«Покой этих торжественных дней, — пишет Е. П. Лейкфельд, — нарушался страшным волнением: шли переговоры с уполномоченным, запретившим процессию. Он уверял, что, если разрешить процессию, непременно будет задавлено шесть-семь старушек… И прихожане, и внешние — все страшно возмущались, что запрещена процессия. Один пожилой еврей сказал: „Почему не позволяют почтить этого праведника?“»
Архиепископ Михаил (Чуб), приехавший по распоряжению Патриархии на похороны Владыки Луки, также вспоминает о бесконечных спорах и переговорах над гробом Крымского архиепископа. Сначала Владыке Михаилу вообще запретили служить панихиду. После звонка в Москву панихиду разрешили отслужить, но выдвинули свои условия, на которых начальство города позволяет хоронить Владыку Луку. Все сопровождающие должны ехать только в автобусах, ни в коем случае не создавать пешей процессии, ни в коем случае не нести гроб на руках, никакого пения, никакой музыки. Тихо, быстро, незаметно и так, чтобы 13 июня в пять вечера (ни минутой позже) тело архиепископа было в земле. После переговоров в здании горисполкома, его председатель вечером снова приезжал на Госпитальную улицу и снова твердил о ритме городской жизни, который никак нельзя нарушать, о загруженности центральных магистралей и т. д.
Архиепископ Михаил совершил отпевание почившего при огромном стечении верующих и при сослужении почти всего крымского духовенства.
«Я распорядился, чтобы прощание с Владыкой не прекращалось всю ночь, — вспоминает архиепископ Михаил, — и всю ночь к собору шли люди.
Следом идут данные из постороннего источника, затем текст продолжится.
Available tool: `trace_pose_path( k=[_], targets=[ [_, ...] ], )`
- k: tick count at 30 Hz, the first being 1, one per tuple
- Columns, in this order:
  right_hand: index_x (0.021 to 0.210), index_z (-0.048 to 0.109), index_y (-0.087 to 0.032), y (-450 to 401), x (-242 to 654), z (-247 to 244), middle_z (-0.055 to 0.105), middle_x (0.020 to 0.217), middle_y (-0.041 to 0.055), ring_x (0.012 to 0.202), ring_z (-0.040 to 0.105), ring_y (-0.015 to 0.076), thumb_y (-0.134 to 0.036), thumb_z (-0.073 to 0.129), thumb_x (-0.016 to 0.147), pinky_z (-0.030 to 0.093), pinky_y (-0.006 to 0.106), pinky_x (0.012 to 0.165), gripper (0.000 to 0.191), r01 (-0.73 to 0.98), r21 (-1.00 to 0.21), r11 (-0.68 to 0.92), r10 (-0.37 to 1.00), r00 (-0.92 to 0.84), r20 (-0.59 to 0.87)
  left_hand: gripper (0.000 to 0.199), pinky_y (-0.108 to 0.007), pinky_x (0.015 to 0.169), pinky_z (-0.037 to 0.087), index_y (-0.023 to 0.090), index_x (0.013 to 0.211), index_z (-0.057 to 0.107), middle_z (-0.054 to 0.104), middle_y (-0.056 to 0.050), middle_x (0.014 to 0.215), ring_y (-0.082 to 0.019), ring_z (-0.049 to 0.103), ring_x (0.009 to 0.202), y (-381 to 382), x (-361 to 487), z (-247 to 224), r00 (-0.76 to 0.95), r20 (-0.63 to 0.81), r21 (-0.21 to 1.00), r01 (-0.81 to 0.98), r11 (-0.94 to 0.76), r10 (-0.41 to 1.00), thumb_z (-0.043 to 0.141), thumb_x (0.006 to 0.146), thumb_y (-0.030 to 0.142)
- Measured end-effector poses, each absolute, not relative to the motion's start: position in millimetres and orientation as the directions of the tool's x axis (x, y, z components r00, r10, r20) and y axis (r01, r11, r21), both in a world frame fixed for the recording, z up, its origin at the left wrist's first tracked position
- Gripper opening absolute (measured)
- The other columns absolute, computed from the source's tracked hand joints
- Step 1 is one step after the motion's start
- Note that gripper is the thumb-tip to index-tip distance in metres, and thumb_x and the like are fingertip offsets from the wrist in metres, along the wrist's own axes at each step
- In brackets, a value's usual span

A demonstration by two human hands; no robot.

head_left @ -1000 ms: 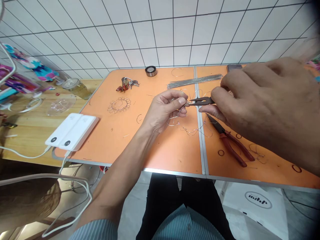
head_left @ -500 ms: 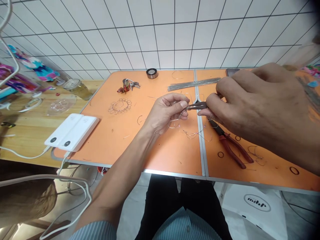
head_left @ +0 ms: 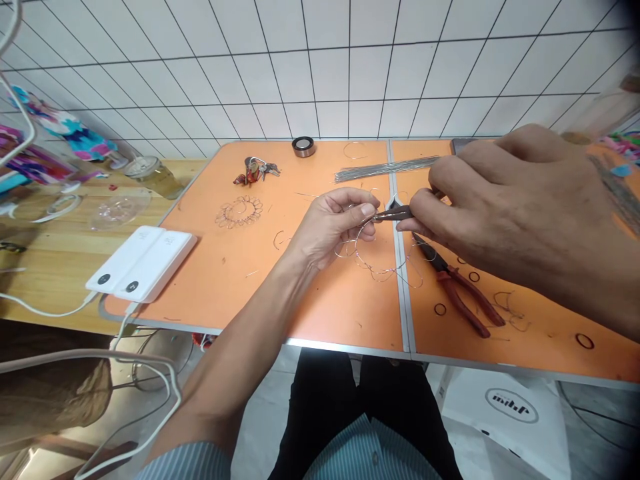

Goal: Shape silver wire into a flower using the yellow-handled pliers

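Between thumb and fingers, my left hand (head_left: pixel 345 217) pinches a thin looped wire ring (head_left: pixel 383 271) that hangs above the orange table. My right hand (head_left: pixel 500 193) is closed around pliers, whose handles it mostly hides. The dark jaws of the pliers (head_left: pixel 393 213) point left and meet the wire right at my left fingertips. Red-handled pliers (head_left: pixel 463 290) lie on the table below my right hand. A finished-looking ring of wire loops (head_left: pixel 239 212) rests on the table to the left.
Straight metal wires (head_left: pixel 385 169) lie bundled near the tiled wall. Keys (head_left: pixel 257 171) and a small round tin (head_left: pixel 303 146) sit at the back. White power banks (head_left: pixel 143 263) with cables occupy the left edge, near a lidded jar (head_left: pixel 155 177). Small dark rings (head_left: pixel 585 341) dot the right side.
Both hands keep nearly the same place and grip. The wire ring and the plier jaws have tilted slightly, and the view has shifted a little.
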State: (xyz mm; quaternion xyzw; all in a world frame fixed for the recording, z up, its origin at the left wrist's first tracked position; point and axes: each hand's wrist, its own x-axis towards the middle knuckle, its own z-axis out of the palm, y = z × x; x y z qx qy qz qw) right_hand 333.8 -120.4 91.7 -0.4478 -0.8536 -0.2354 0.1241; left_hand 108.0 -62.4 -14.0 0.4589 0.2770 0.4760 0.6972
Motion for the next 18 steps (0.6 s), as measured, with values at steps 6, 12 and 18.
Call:
trace_pose_path(
  k=[6,12,18],
  targets=[
    [0.087,0.064,-0.028,-119.2,338.5,88.1,0.062,0.088,0.0079,0.094,0.06,0.0292,-0.028,0.035,0.123,0.029,0.045,0.076,0.046,0.533,0.754,0.383,0.68,-0.715,0.16,0.051,-0.019,0.061,0.062,0.016,0.092,0.081,0.077,0.003,0.078,-0.007,0.073,0.059,-61.1,108.4,-15.7,0.393,0.061,0.9,-0.418,0.12,0.918,0.115,0.066,0.043],
    [0.08,0.06,-0.028,-119.9,342.4,83.8,0.061,0.089,0.0088,0.09,0.056,0.0289,-0.039,0.036,0.125,0.029,0.046,0.077,0.052,0.643,0.609,0.465,0.688,-0.695,0.208,0.05,-0.02,0.063,0.063,0.016,0.093,0.081,0.076,0.003,0.077,-0.008,0.072,0.06,-61.2,108.3,-16.8,0.395,0.066,0.899,-0.422,0.117,0.916,0.115,0.067,0.043],
    [0.077,0.056,-0.026,-115.8,340.0,84.1,0.063,0.086,0.009,0.089,0.059,0.0287,-0.04,0.051,0.121,0.03,0.045,0.074,0.047,0.69,0.519,0.505,0.694,-0.682,0.231,0.048,-0.02,0.063,0.063,0.017,0.092,0.08,0.075,0.003,0.076,-0.008,0.072,0.061,-60.7,108.6,-16.9,0.4,0.074,0.903,-0.416,0.109,0.914,0.114,0.069,0.043]
  ],
)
Дни стояли жаркие, душные, но те, кто пришли прощаться, как будто не замечали духоты. Народ теснился в соборе и вокруг него круглые сутки. В полдень тринадцатого, когда мы обнесли тело покойного Владыки вокруг собора, у входа уже стоял автокатафалк, за ним машина, доверху наполненная венками, потом легковая машина для архиепископа, автобусы с родственниками, духовенством, певчими. Оставалось еще несколько машин для мирян, желающих участвовать в проводах, но в эти автобусы никто садиться не хотел. Люди тесным кольцом окружили катафалк, вцепились в него руками, будто не желая отпускать своего архиерея. Машины долго не могли двинуться со двора. Запаренный, охрипший уполномоченный бегал от машины к машине, загонял в автобусы, уговаривал „лишних и посторонних“ отойти в сторону, не мешать. Его никто не слушал. Наконец, кое-как с места сдвинулись. По узким улочкам Симферополя катафалк и автобусы могли идти со скоростью, с которой шли пожилые женщины. Три километра от собора до кладбища мы ехали около трех часов…»
Анна Дмитриевна Стадник, регент хора Свято-Троицкого кафедрального собора г. Симферополя, рассказывает:
«Когда Владыка сильно заболел, уже к смерти, он сказал своей племяннице: „Дадут ли мне спеть „Святый Боже“?“ И действительно, когда он умер, власти города Симферополя страшно вооружились против того, чтобы была какая-либо торжественная процессия. В соборе… люди шли день и ночь и прощались с ним, день и ночь читалось священниками Евангелие. Наступил день похорон. Мы видели, как алтарь наполнился людьми, они о чем-то говорили со священниками, что-то приказывали, чего-то требовали. Мы чувствовали душой, что что-то готовится.
И вот настал час выноса тела из церкви. При пении „Святый Боже“ мы все пошли к воротам. Около них, слева, стоял большой пустой автобус. И, когда мы вышли из ворот и катафалк остановился, этот автобус тронулся с места и поехал, пересекая наш путь. Он хотел совершенно отрезать нас от катафалка таким образом, чтобы тот поехал, а люди остались позади, для того, чтобы не было торжественных проводов Владыки, архиепископа Луки. И я тогда крикнула: „Люди, не бойтесь!“ Женщины закричали от страха, — ведь автобус же идет на них. Я говорю: „Не бойтесь, люди, он нас не задавит, они не пойдут на это, — хватайтесь за борт!“ И тогда ухватились все люди, сколько можно было, облепили весь катафалк и пошли за ним.
Прошли, может быть, метров сто; надо было поворачивать на центральную улицу, но власти не хотели, чтобы мы шли так, хотели от нас снова оторваться и повезти тело вокруг города, так чтобы не было никаких почестей почившему. Тут женщины — никто никакой команды не давал — сами ринулись на землю перед колесами машины и сказали: „Только по нашим головам проедете туда, куда вы хотите“. Тогда они нам пообещали, что поедут так, как мы этого хотим. И мы поехали по центральной улице города.